Where it was possible to see the group effort was when the PPT was excellent, the English and IPA was perfect, but the presenter was a very beginner English user, and even when they looked back at the screen, they could not sound-out the word or read it.  Some of the students’ presentations suffered from their high level of anxiety.  It was clear from their shaking hands, their compulsively looking down to read in the middle of a sentence, and their pale, clammy skin.  I tried to encourage the students with a smile and nod each time they made eye contact with me.

I had a few surprises during the midterms.  The first was that the teacher did not speak to the students at all except to tell them whether to present their pastry PPT or their biscuit PPT. Normally the teacher was smiling, and kept the students going, but for the midterm she was very serious and quiet. 

The second was that for one student who was having anxiety, she allowed them to have their best friend run the PPT instead of the same person who did everyone else’s.  The teacher also allowed this one person to have their friend discuss with them how to say things and give them help with the script of the presentation, which no one else was allowed to have.  In this case, the best friend had the best presentation in the class in my estimation.  With the number of times they stopped to talk and how long they chatted, the presentation was very long, but the teacher did not say anything

The third surprise was when the teacher got frustrated with one of the students, snapped at them and told them to go sit down not quite 2/3 through their PPT. The teacher commented that it was taking too long.  This student was also quite nervous, and a beginner speaker who did not seem to understand her presentation. The teacher’s frustration lasted to the next student, who was also cut short just before the break.  Time had run out.  The teacher had to cut the last presentation short in order to give the students their break on time.

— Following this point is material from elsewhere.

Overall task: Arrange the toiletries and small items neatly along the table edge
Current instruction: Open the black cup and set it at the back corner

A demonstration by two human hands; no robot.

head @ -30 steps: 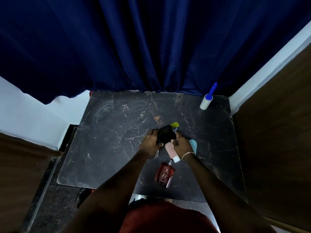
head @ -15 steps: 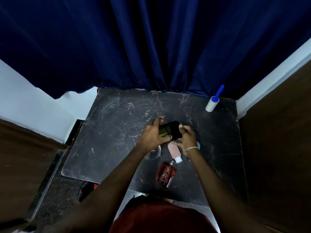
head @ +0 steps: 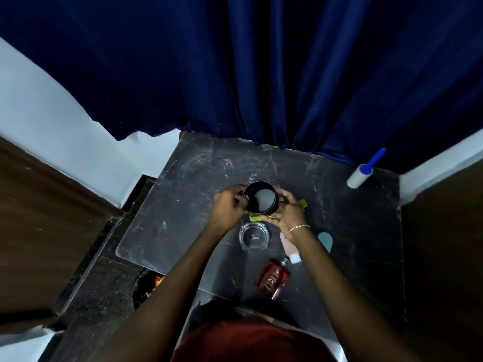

Watching the presentations and having been asked to grade them, as a matter of interest only.  I found it an awkward situation.  I had no idea what the criteria were for the rubric, what lesson (s) the midterm was based on,  what the cultural norm is around work being completed as a group, or what the expectation is for the class around pronunciation and reading ability.  I graded based on what I could see of the class as A1-A2 students, in a high-pressure situation.  I didn’t dock for what seemed to be help making the PPT, because I had no idea.  Just because a student is having difficulty and anxiety with production of speech in this situation doesn’t necessarily mean they aren’t capable of it, or that they aren’t capable of the written production or creating the PPT.  I erred on the side of higher grades for the effort I could see and how much production it led to.